Le plus grand porte-avions du monde, qui souffrait de nombreux problèmes, a « achevé les réparations et reçu les ravitaillements nécessaires à la poursuite de ses opérations » et « reste prêt à remplir sa mission au service des objectifs nationaux dans n'importe quelle zone d'opération », a déclaré l'US Navy.
L'USS Gerald Ford, opérant dans l'est de la Méditerranée et en mer Rouge pour participer aux opérations militaires contre l'Iran, a été touché par un incendie dans « la buanderie principale » le 12 mars.
Deux marins avaient été blessés et le feu avait causé d'importants dégâts à quelque 100 couchettes.
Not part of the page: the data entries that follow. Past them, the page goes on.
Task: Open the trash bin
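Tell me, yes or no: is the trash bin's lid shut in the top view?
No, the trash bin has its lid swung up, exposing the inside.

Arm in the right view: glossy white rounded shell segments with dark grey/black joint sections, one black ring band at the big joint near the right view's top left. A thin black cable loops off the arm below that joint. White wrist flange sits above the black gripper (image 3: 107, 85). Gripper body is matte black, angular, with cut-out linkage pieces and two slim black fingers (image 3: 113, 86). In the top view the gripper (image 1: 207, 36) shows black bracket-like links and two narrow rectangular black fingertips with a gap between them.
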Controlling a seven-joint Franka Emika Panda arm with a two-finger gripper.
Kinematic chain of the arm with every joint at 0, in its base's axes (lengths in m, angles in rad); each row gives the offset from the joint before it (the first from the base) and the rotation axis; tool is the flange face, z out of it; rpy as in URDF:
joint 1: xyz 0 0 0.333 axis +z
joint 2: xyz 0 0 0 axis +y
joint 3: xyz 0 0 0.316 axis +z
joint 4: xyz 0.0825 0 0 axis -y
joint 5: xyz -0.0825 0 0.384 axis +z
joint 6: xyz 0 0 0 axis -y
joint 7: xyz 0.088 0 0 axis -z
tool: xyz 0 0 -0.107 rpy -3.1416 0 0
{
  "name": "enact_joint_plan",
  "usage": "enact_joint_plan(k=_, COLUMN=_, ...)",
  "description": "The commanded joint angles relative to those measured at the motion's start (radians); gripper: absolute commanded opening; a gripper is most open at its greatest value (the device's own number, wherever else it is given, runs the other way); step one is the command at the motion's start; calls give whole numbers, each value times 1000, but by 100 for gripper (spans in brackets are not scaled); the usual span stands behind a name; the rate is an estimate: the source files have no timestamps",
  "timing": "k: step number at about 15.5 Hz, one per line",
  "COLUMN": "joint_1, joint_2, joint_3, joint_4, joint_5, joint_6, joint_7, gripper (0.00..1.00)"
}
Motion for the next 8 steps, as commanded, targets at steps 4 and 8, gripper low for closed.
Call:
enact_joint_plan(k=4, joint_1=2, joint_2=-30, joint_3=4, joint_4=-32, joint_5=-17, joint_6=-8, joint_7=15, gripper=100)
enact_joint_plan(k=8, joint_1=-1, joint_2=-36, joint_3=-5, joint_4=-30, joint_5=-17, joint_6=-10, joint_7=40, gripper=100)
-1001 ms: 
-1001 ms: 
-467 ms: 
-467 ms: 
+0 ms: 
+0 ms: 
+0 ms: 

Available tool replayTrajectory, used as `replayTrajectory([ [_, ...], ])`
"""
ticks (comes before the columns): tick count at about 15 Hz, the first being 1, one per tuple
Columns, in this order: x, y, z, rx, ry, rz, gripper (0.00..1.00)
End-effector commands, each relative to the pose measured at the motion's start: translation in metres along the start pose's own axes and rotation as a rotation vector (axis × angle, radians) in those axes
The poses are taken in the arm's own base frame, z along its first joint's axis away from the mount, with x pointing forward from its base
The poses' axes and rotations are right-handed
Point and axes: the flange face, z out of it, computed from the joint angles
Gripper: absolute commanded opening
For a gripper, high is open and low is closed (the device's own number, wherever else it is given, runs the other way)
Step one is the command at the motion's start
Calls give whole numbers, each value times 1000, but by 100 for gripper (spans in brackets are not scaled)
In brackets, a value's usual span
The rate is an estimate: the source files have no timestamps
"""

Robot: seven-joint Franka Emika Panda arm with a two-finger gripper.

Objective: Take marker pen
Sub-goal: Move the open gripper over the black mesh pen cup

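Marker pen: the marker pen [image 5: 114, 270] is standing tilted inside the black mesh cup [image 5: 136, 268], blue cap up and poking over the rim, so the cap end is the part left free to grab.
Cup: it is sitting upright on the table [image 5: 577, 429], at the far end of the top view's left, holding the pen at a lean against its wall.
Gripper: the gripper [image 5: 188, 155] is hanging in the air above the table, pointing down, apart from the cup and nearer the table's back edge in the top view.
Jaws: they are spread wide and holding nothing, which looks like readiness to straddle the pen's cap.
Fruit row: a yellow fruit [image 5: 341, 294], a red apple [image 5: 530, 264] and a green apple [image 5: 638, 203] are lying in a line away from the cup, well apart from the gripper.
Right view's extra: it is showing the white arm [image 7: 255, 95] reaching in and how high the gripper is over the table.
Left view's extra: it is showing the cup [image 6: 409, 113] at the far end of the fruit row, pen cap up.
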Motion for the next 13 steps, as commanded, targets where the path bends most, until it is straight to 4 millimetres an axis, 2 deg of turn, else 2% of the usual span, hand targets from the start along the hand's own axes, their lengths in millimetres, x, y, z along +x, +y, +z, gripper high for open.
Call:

La Navy a déclaré jeudi qu'une « enquête était en cours ».
Les États-Unis et Israël ont lancé une vaste campagne aérienne contre l’Iran le 28 février, après un important renforcement militaire américain au Moyen-Orient qui incluait l'USS Gerald Ford - en mer depuis neuf mois - et un autre porte-avions, l'Abraham Lincoln.
Les deux porte-avions ont joué un rôle-clé dans les opérations en Iran, et le retrait du Ford à la mi-mars a laissé un vide pour les forces américaines engagées contre l'Iran, les dizaines d'avions de combat qu'il transportait ayant contribué à plus de deux semaines de bombardements.